The onerous task of teaching in those first years in Paris did not prevent Mallarmé from socializing whenever he had the chance, especially if there were the opportunity of talking about poetry or meeting other poets. He was convinced, perhaps because of his contact with the Félibrige movement in Provence or his knowledge of the Pre-Raphaelite Brotherhood in England, that all poets were spiritually connected. He had the idea of forming an international poets’ union, and even wrote about such a project to John Payne in England and to Mistral, who was uninterested. On one of his evenings out, Mallarmé met the poets Arthur Rimbaud and Paul Verlaine at a dinner of the Vilains Bonhommes (Bad, Bad Boys), a monthly gathering of Parnassian poets, advocates of “art for art’s sake,” who read their latest compositions and discussed verse.

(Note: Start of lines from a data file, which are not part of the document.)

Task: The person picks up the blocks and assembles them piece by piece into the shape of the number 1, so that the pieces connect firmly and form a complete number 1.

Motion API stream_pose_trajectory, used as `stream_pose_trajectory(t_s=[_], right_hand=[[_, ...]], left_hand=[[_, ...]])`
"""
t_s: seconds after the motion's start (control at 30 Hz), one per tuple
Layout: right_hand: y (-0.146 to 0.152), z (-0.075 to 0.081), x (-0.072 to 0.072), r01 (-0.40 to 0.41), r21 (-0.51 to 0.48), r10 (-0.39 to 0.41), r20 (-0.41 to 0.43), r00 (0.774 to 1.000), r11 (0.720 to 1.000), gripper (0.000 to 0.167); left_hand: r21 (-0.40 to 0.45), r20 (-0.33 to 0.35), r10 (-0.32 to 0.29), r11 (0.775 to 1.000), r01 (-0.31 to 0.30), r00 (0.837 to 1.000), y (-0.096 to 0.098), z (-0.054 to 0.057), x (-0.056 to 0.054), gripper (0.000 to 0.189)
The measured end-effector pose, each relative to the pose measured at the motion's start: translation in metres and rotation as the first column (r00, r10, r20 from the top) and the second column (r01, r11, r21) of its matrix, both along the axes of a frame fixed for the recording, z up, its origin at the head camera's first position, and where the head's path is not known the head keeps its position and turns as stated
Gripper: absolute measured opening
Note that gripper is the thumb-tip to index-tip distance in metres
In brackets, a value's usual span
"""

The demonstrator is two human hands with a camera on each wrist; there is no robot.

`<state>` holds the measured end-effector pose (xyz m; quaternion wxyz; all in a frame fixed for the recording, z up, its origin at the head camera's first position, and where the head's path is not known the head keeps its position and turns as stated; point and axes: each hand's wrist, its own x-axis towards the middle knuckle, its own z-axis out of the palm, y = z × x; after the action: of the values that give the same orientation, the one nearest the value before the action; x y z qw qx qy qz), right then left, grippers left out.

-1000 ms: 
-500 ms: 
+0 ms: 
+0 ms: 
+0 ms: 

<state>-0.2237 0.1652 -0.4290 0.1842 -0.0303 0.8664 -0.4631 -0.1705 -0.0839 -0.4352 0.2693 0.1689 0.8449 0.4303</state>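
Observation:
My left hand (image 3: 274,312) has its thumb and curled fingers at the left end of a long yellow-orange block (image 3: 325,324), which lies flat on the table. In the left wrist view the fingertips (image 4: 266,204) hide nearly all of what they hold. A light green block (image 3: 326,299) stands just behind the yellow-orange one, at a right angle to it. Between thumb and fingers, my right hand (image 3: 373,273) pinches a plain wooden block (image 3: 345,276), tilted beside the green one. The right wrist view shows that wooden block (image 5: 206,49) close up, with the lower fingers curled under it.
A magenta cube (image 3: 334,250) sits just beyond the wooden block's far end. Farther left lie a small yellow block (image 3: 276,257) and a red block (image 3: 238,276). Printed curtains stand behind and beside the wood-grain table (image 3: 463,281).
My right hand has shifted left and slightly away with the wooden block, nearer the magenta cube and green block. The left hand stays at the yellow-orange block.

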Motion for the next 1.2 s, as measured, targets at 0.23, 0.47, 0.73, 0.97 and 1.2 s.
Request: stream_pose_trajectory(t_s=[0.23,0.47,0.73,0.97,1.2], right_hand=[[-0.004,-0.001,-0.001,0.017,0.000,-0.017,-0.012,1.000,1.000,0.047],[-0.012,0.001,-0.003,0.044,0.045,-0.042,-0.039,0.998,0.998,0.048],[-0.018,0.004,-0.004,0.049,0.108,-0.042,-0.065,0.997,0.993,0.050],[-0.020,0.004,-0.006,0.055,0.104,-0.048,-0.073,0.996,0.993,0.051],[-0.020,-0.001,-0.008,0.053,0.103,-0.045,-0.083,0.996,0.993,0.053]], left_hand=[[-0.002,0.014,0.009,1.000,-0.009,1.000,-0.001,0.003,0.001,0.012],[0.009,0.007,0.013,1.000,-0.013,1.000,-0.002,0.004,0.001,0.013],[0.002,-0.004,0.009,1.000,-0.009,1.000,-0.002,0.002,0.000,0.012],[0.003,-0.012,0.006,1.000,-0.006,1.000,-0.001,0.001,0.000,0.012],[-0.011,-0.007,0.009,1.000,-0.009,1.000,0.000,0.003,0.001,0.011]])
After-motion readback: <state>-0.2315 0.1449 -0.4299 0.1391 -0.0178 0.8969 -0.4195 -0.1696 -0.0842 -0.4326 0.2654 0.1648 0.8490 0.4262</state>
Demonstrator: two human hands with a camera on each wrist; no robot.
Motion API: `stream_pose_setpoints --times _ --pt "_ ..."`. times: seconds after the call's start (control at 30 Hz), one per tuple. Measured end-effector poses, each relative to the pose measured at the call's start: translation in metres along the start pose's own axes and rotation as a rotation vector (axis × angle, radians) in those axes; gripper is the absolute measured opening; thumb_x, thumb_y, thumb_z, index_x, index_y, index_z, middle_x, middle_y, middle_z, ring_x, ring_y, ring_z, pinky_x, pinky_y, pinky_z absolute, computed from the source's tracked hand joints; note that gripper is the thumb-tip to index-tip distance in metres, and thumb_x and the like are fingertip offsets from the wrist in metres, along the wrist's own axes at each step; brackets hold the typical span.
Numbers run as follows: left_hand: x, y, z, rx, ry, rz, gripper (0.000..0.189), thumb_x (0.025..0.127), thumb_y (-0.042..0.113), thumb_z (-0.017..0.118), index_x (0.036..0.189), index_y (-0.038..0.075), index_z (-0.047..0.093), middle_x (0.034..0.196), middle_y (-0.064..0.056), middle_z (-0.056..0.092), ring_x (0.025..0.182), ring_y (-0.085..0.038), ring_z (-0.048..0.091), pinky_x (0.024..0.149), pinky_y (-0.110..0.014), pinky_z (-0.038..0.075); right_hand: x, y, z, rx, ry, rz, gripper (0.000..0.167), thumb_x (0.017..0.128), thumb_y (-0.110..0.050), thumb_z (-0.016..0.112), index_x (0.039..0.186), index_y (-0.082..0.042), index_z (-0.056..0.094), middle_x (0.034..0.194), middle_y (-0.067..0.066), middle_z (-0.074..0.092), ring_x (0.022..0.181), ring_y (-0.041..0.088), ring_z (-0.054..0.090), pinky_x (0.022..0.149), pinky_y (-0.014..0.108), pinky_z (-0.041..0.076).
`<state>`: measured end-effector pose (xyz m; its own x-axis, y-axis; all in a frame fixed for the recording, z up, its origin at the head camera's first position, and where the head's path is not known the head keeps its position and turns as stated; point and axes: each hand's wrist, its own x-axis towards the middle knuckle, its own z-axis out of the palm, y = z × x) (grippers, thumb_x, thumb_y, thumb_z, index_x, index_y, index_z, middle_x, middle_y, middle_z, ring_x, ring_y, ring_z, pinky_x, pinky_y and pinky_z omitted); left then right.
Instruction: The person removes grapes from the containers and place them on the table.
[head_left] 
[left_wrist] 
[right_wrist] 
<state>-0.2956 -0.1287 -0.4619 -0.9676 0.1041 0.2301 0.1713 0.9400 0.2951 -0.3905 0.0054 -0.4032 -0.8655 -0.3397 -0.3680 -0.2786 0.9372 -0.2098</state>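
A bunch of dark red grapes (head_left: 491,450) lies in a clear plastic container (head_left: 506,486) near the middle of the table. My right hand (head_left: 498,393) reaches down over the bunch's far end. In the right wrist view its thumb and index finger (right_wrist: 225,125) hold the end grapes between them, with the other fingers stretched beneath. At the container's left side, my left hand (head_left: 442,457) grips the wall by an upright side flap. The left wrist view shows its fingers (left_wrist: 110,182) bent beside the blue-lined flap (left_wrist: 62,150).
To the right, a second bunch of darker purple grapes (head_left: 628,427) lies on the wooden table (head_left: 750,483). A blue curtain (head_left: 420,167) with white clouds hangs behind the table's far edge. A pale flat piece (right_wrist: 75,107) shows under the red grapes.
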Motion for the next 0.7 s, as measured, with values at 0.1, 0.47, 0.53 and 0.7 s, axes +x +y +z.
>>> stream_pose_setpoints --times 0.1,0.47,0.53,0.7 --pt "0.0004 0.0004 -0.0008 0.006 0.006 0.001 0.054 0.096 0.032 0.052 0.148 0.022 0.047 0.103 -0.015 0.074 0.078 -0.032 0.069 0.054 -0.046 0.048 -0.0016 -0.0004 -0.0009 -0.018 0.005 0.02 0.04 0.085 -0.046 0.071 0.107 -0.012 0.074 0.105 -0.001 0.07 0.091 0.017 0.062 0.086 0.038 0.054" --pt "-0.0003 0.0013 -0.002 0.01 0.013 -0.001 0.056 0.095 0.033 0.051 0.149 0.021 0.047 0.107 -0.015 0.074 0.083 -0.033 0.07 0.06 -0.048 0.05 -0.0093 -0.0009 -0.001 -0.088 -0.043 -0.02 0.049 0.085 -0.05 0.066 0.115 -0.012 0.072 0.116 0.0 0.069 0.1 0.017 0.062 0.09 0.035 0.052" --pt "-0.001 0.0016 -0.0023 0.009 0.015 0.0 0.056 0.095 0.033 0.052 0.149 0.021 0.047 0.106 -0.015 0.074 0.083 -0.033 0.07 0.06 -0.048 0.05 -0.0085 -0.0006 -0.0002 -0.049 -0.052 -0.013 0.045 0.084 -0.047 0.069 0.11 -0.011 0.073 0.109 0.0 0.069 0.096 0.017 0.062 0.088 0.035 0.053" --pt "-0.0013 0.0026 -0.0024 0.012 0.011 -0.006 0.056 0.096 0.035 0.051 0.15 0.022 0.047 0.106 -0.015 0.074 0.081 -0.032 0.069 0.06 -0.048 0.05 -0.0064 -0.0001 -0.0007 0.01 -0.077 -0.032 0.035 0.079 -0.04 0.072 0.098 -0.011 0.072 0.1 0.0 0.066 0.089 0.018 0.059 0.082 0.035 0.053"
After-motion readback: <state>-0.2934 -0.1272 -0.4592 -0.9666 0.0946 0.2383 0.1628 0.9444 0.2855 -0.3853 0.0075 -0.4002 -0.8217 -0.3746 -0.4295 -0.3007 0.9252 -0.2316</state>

At the age of sixteen, Rimbaud had boarded a train without a ticket in the northern town of Charleville, in the Ardennes. Arriving in Paris on September 6, 1870, just five days after the French defeat at Sedan, he was immediately imprisoned and sent home. Ten days later, he was on the road again, drinking, stealing, and composing poems along with a letter, sent in May 1871 to one of his high school teachers, about achieving a higher poetic vision through a “long, gigantic and rational derangement of all the senses.”21 Rimbaud dreamed of returning to Paris, and began sending his poems to Verlaine, among which a sonnet, “The Sleeper in the Valley” (“Le Dormeur du Val”), which depicts a sleeping soldier lying in the grass, and who turns out, like Henri Regnault, to be dead—“Tranquil. He has two red holes in his right side”—one of the victims of the Franco-Prussian War. Verlaine was so taken with Rimbaud’s verse that he sent the young poet a reply, with a one-way ticket to Paris—“Come, dear great soul. We await you. We desire you.” How much he desired, he had little idea.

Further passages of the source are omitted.